A month later, CoCo had an event at Feverhead called “Afternoon Delight,” a kind of mixed-media casual art event, with live music and visual art and dancing. She asked me to read an essay that I had written called “Who/How I?” We didn’t know at the time that two years later, this essay would be published on NPR’s This I Believe web archive. I thought this one public reading constituted the life and impact of that writing, and sharing it in public was a gift that CoCo gave me. We ended up dancing together that afternoon; it seems like we always end up dancing together.

Afternoon Delight November 2011

Afternoon Delight November 2011

In 2012, CoCo decided to create an event modeled on events that she used to produce in Texas (I think?) called STUPID CUPID, an alternative Valentine’s party. She asked me to contribute a performance, and I staged a piece called cuddle which I had first performed in U.Turn Art Space in Cincinnati as an homage to the piece by the same title originally performed by artists Annie Sprinkle and Elizabeth Stephens. This piece involved installing a full sized mattress in what was then the gallery space at Feverhead. Over the course of the evening, I cuddled with partygoers for seven minute intervals, in solos, pairs, and trios. We may have had one quartet? I think I cuddled with around forty people that night. But one of the first people was CoCo. We were very quiet. Some people talk when they cuddle. Some want to chat or share intimate details or ask questions; we just rested together, for seven minutes, before the party really got going.

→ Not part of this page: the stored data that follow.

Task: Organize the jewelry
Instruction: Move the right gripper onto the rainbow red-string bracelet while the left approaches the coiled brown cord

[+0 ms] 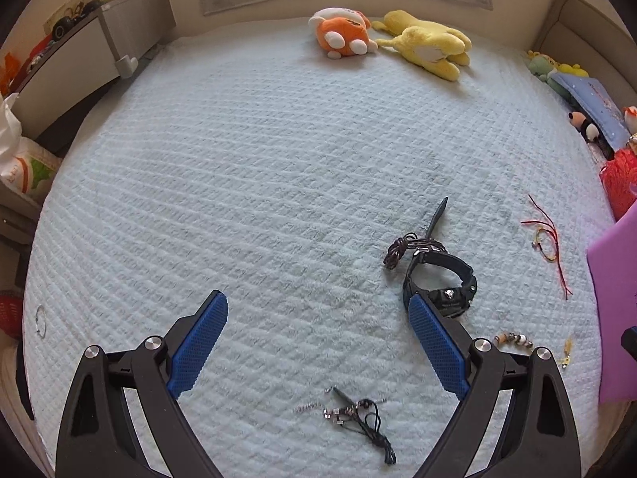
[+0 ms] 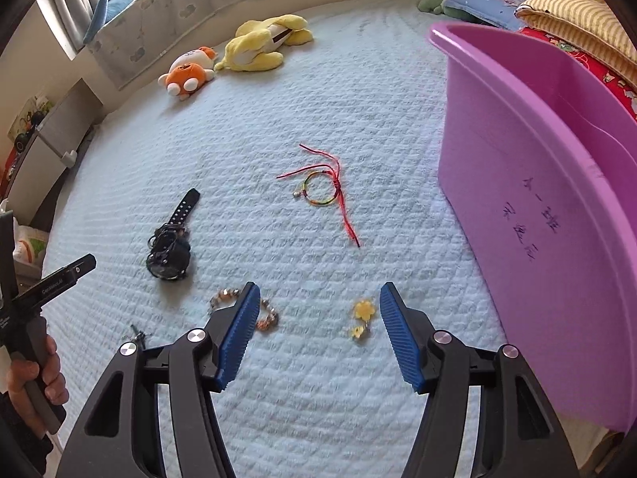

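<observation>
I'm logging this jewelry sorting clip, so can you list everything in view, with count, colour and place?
bedspread: one, pale blue, quilted, under everything
watch: one, black, left of centre, a dark cord bracelet against it
string bracelet: one, red with a multicoloured loop, centre
bead bracelet: one, brown and silver, partly behind the right gripper's left finger
flower charm: one, yellow, between the right gripper's fingers
cord with beads: one, black, below the left gripper
ring: one, thin, silvery, far left edge
bin: one, purple, right side
plush toys: orange one, yellow one, far end; more in the right corner
left gripper: black, blue pads, open
right gripper: same, open
hand: one, holding the left gripper's handle
</observation>
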Demonstrator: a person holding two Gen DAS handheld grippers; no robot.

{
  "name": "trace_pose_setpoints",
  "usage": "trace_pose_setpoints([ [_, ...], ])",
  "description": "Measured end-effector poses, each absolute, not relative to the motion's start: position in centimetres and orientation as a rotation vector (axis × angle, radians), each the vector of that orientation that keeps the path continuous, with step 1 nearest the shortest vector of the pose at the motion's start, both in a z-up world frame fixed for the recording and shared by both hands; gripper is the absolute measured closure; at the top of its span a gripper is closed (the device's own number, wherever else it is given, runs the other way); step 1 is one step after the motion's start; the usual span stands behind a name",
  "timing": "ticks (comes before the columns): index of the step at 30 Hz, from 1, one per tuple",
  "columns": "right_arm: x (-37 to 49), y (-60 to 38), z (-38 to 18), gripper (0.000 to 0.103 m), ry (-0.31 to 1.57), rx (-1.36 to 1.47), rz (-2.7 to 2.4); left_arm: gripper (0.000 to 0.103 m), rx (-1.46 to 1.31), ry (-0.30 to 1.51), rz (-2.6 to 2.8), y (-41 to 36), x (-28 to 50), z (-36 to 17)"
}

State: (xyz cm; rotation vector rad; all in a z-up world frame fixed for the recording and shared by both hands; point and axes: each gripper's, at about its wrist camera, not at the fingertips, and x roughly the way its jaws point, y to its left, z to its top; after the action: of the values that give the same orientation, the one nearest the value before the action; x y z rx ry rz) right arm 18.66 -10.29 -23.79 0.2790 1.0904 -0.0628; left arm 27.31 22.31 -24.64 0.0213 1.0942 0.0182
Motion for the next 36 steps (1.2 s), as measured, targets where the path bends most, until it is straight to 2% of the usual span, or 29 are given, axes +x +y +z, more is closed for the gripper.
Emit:
trace_pose_setpoints([
  [13, 24.9, -10.1, -30.8, 0.043, 1.164, 0.256, -0.053, 0.012, 0.041, 1.149, -0.079, 21.4, 31.6, -30.8],
  [36, 29.5, -10.7, -34.0, 0.043, 1.166, 0.239, -0.075, 0.012, 0.055, 1.097, -0.165, 20.7, 34.0, -33.3],
])
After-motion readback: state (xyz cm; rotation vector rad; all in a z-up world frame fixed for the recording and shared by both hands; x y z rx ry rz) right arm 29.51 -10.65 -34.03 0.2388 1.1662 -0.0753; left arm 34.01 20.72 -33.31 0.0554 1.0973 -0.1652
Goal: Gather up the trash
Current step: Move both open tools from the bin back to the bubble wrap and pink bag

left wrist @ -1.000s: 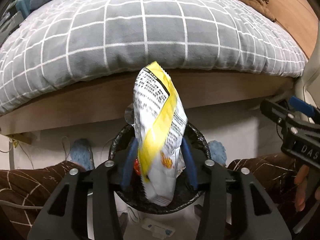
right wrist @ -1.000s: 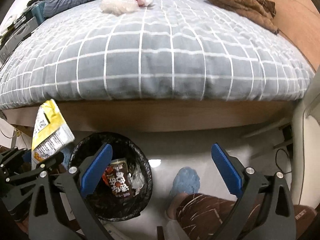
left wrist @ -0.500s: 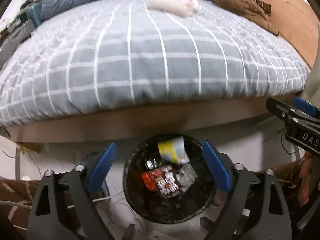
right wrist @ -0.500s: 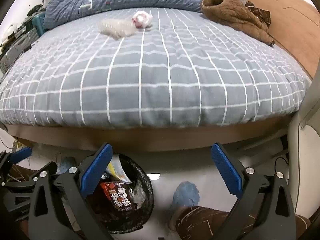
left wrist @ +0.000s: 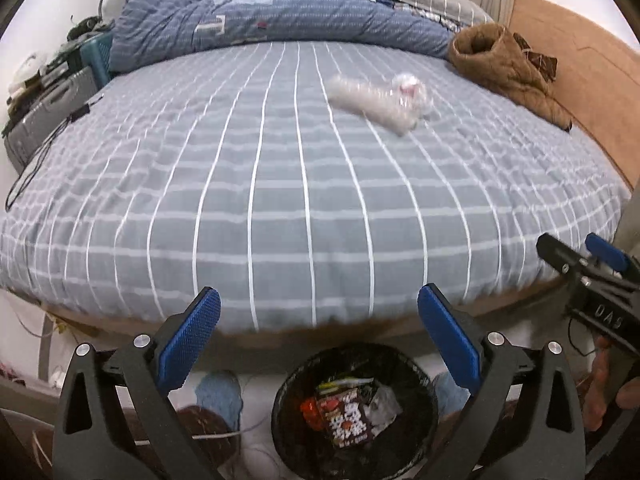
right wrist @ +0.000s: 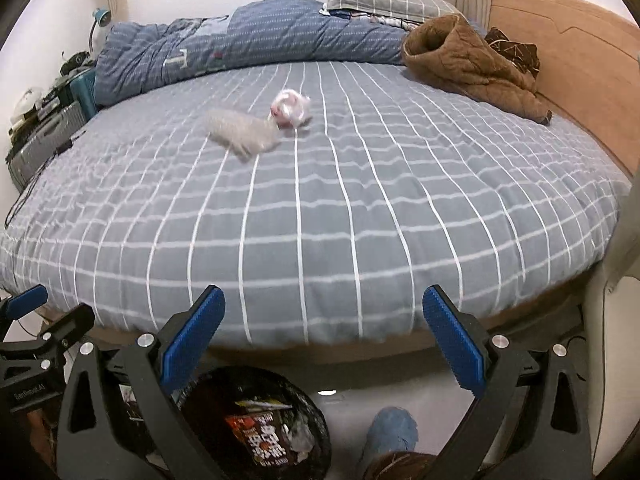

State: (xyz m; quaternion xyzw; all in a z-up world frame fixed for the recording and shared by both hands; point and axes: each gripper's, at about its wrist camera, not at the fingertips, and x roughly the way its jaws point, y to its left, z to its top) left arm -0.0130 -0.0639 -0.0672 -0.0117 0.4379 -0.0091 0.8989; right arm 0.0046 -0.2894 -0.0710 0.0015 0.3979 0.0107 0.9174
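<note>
A black-lined trash bin (left wrist: 416, 368) stands on the floor below the bed edge, with snack wrappers (left wrist: 344, 416) inside; it also shows in the right wrist view (right wrist: 316, 432). A clear plastic wrapper (left wrist: 368, 98) and a crumpled white-pink wad (left wrist: 408, 88) lie far back on the bed; they also show in the right wrist view, wrapper (right wrist: 240, 132) and wad (right wrist: 290, 108). My left gripper (left wrist: 318, 344) is open and empty above the bin. My right gripper (right wrist: 324, 344) is open and empty, to the right of the bin.
The grey checked bed (left wrist: 304, 200) fills the view. A blue duvet (left wrist: 260, 20) and a brown jacket (left wrist: 504, 64) lie at its far side. A wooden headboard (left wrist: 592, 92) is at right. Blue slippers (right wrist: 392, 432) and cables are on the floor.
My left gripper opened and dropped the yellow-white snack bag into the bin. Both grippers then tilted up, so the bed top and far trash came into view.
</note>
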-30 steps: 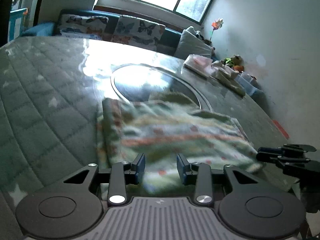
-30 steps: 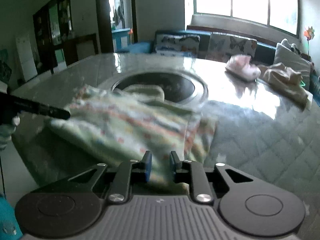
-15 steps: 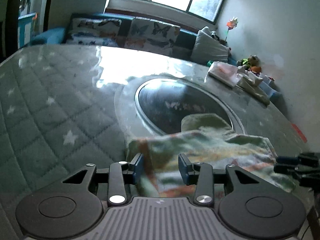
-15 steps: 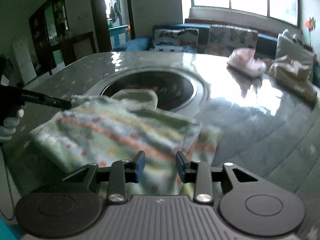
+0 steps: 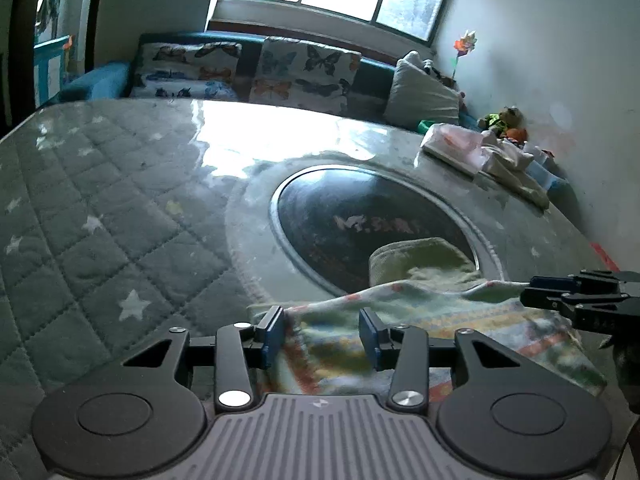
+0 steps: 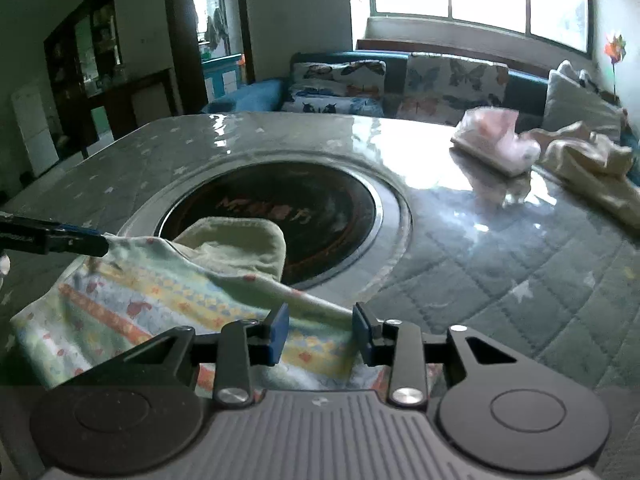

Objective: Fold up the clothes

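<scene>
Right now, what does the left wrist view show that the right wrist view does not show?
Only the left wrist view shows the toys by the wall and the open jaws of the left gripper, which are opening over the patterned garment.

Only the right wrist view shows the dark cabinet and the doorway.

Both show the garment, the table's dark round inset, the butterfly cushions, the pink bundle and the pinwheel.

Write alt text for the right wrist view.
The right gripper hovers open over the near edge of a patterned garment on a quilted table. The left gripper reaches the garment's far corner, and more clothes lie at the far right.
</scene>
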`<state>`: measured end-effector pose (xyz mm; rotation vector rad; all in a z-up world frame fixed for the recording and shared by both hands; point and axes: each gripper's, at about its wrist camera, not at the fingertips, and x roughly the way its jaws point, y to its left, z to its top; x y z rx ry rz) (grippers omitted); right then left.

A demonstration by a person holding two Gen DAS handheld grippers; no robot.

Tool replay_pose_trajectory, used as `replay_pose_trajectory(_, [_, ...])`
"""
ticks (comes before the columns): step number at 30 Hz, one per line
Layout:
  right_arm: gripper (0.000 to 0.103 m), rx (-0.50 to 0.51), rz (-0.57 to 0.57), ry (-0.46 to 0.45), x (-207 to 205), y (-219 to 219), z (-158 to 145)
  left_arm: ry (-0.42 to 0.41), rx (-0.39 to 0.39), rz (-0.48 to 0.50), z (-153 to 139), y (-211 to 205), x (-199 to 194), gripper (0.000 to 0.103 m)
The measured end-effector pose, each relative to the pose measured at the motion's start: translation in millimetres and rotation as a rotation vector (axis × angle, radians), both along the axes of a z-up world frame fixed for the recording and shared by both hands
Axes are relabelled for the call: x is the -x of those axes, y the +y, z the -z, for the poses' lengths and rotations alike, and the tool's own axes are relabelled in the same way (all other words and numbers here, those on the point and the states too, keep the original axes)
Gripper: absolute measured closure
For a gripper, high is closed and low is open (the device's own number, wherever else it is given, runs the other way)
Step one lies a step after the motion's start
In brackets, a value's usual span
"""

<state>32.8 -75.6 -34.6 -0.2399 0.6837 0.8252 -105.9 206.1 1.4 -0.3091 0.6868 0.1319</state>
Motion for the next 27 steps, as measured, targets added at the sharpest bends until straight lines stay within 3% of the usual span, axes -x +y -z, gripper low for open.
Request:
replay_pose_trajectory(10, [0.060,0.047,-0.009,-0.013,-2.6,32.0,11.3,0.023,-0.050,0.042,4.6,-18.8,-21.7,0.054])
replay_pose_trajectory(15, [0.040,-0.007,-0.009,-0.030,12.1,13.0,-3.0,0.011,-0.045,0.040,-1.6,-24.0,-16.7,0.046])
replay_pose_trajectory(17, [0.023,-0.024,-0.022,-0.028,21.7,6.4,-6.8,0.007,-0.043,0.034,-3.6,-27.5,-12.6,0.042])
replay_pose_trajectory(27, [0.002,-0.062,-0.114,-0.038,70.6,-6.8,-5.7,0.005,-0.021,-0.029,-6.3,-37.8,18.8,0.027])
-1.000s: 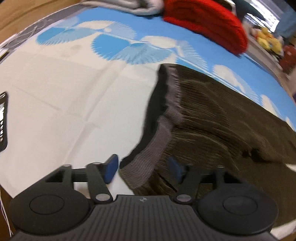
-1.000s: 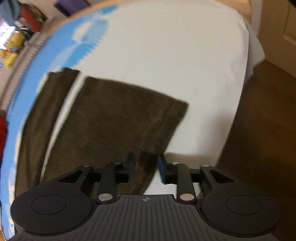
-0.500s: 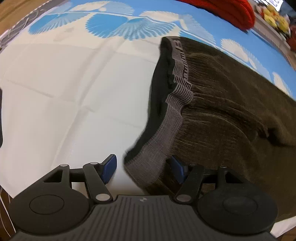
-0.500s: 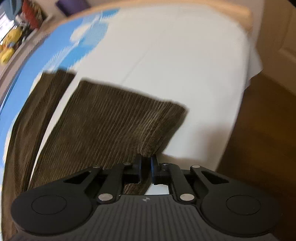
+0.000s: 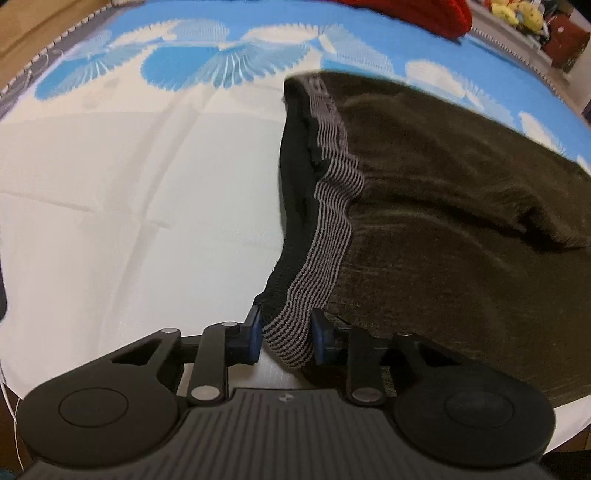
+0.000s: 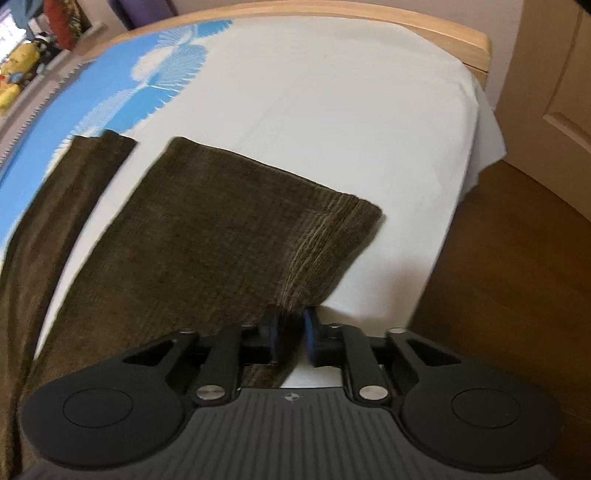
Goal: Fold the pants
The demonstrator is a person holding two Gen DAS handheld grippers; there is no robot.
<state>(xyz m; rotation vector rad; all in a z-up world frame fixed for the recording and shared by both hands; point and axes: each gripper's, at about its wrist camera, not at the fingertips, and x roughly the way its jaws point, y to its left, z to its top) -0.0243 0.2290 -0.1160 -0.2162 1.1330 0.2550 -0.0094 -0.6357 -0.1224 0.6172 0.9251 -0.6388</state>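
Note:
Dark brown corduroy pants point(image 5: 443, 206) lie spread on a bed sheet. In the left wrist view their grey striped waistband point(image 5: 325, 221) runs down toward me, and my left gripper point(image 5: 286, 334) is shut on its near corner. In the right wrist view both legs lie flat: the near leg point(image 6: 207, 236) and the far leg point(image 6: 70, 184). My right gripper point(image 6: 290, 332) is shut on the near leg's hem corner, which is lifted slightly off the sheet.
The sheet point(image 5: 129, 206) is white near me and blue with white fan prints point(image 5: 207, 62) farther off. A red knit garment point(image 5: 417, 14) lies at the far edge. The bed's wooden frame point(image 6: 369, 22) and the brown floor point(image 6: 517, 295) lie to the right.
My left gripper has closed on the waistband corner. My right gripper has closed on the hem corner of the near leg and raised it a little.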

Cuddle at STUPID CUPID 2011

Cuddle at STUPID CUPID 2011

Shortly there after (maybe a week?), I hosted my first queer porn screening at Feverhead. I had attempted to have a queer porn screening in multiple other venues in the city, and it had never come together. CoCo offered me the space. It was an opportunity to bring more visibility to work that is already being done in pornography to bring visibility to more bodies, sexes, sexualities, and genders. We screened the work of Shine Louise Houston, Madison Young, and Courtney Trouble, all queer/feminist pornographers committed to ethical productions and ethical representations of bodies, people, and their sexualities. This was the first of two porn screenings that I have had at Feverhead.

15_warming_up_feb2012
The screenings were both followed by conversations in which a room full of people talked about their perceptions of pornography, sex, sexualities, what it means to be queer, what it means to be trans, how to stimulate the g-spot, what it means to produce ethical representations of sex and bodies, and the sheer excitement of seeing other people have sex in ways that you perhaps have never imagined. Feverhead has been an incredible space for many people and for may purposes, but hosting those queer porn screenings/conversations were pivotal for me: through those events, Columbus became more of the city where I wanted to live. I know I’m not the only one who feels like Columbus is a better place to live because Feverhead is here.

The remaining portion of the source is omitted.